Frieda watched the light change on the wall across from the stair. Someone was moving just outside the door. As quietly as she could, she got up from the plastic covered lounge chair and stepped quickly to the door. She almost collided with Howard from room number twenty.

“Could I get a couple of aspirin?” he asked, rubbing his eyes.

Frieda relaxed. It wouldn’t do to start imagining things. Graveyard shift could do funny things to the mind. She gave Howard his aspirin and followed him up the stairs and into the hall.

All quiet. She walked slowly through the hallway and down the stairs at the other end.

The rest of the night was uneventful. The three men watching television were in their rooms before two o’clock without her prodding them. Frieda’s shift ended at seven in the morning.
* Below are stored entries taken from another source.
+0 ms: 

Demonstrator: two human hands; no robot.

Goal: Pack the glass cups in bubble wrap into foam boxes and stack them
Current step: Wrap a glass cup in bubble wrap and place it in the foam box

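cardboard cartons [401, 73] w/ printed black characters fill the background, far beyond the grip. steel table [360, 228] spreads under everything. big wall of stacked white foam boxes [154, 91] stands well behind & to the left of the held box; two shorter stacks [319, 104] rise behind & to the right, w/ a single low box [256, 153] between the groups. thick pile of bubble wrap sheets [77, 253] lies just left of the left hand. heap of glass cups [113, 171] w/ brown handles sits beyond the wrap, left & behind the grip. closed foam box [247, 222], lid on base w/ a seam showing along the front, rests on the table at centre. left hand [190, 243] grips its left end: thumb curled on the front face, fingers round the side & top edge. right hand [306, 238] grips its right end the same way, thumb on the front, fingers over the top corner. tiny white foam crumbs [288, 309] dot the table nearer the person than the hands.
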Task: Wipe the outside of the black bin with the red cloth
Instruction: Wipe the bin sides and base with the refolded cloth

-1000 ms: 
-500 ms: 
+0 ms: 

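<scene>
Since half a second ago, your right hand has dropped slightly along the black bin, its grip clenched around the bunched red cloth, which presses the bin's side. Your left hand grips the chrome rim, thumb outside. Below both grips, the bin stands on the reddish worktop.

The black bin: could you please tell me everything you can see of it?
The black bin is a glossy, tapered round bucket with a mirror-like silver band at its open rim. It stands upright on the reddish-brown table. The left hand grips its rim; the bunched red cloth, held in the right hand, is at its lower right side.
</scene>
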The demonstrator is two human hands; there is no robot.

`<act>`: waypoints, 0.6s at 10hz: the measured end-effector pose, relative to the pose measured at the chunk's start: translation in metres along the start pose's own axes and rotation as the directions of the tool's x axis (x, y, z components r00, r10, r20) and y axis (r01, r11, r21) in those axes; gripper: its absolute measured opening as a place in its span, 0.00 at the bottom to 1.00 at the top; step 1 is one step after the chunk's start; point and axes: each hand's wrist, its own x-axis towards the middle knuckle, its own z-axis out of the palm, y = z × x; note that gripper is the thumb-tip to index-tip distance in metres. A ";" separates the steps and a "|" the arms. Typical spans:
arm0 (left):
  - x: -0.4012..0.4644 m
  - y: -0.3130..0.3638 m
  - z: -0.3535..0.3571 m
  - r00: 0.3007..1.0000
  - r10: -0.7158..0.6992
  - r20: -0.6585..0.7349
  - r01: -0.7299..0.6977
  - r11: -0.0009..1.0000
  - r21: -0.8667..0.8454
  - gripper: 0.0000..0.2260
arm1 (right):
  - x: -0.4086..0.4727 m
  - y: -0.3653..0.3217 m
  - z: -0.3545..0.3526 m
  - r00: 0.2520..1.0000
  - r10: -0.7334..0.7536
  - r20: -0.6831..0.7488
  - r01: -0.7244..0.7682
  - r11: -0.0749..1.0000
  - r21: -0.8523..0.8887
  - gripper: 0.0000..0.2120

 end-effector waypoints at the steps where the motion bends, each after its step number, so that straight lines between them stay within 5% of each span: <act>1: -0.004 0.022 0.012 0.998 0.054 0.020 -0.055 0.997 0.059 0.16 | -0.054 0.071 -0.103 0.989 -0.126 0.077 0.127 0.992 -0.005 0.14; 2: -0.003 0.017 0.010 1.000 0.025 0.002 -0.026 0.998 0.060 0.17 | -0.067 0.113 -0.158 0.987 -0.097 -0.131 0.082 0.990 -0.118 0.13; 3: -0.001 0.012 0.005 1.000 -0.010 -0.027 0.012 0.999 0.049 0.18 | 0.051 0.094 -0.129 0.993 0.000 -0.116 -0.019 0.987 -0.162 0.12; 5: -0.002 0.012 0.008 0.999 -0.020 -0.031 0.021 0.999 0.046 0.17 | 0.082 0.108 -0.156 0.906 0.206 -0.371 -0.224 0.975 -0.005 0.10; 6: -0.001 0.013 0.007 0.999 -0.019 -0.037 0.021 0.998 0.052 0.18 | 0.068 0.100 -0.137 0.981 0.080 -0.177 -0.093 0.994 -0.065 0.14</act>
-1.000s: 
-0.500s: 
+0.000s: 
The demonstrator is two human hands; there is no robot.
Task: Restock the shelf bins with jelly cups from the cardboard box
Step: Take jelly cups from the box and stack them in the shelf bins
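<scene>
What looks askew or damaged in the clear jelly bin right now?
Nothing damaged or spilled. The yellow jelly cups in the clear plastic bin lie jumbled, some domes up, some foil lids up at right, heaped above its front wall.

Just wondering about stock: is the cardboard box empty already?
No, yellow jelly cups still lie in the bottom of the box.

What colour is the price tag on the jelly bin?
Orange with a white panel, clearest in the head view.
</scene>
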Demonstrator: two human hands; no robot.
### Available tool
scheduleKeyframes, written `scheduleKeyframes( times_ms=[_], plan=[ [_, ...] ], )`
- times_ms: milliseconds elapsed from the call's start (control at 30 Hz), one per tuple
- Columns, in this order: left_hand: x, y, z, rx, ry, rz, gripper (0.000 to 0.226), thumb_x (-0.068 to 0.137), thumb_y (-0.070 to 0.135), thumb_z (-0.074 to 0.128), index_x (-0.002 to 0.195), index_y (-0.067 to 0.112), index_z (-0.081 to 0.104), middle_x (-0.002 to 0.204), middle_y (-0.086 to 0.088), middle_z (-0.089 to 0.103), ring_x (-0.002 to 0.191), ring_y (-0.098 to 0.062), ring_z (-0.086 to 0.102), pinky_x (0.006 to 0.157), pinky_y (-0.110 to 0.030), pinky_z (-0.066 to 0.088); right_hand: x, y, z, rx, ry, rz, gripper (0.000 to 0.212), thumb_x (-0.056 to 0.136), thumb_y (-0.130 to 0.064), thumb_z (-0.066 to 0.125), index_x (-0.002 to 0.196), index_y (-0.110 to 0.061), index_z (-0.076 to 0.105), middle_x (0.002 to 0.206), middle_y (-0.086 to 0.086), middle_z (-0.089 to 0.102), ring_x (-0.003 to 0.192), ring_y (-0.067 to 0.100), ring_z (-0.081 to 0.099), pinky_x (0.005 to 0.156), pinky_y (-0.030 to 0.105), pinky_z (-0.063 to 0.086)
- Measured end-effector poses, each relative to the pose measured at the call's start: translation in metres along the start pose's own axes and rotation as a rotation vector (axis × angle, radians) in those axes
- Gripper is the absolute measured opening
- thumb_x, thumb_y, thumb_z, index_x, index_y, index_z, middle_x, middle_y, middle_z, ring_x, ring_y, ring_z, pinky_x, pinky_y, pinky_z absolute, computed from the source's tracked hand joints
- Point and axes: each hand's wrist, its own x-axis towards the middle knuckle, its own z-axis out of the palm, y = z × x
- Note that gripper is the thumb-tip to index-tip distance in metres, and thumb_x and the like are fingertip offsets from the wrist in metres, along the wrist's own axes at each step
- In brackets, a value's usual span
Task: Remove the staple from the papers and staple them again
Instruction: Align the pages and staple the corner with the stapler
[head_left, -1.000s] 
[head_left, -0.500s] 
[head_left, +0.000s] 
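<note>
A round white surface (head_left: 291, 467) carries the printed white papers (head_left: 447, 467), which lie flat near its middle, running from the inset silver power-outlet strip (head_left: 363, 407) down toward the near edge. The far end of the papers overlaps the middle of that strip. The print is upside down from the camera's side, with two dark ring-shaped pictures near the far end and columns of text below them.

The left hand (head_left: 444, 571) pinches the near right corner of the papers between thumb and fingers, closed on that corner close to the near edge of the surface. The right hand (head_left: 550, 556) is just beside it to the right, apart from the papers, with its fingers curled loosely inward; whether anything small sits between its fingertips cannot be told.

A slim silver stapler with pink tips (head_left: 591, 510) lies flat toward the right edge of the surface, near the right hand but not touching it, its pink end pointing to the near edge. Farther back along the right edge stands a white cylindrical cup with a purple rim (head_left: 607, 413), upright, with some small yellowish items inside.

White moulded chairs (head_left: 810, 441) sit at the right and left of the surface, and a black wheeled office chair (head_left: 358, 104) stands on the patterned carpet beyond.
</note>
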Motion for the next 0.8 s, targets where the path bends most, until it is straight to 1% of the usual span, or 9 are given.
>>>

She had to sleep fast and be back by three in the afternoon to do Derrick’s shift and then her own for the next two days. Back-to-back doubles. Two sixteens. And Greene.

“Well, what’s the verdict on Greene?” Frieda asked Ray when she arrived shortly before three that afternoon.

“The usual,” Ray growled. “Be nice, now, Tommy,” he squeaked, mocking an ineffective mother scolding her naughty child. “Room confinement till Monday morning at seven when the captain gets in,” he added in his own voice.

“Well, that helps me a little. Have a good evening, Ray. I’ll be here when you get back. Maybe he’ll escape before then.”

“Wish he would,” Ray grumbled.

“Doesn’t Security ever tell you why they insist we keep him when he causes so much trouble in here?”

“No, and it’s the damnedest thing. Seems like somebody in here’s being set up. Hope it ain’t me.”

“Or me.”

The main hallway on the ground floor ran from the television room on one end to the dining room on the other. On the left, just outside the dining room, a short hall led to the rear exit, the basement door, the back stairway, and the kitchen. The kitchen was separated from the dining room by a long pass-through counter.

Before five o’clock the men were lining up outside the dining room door. Willis was in the kitchen setting up the food on the steam table, ignoring them as best he could.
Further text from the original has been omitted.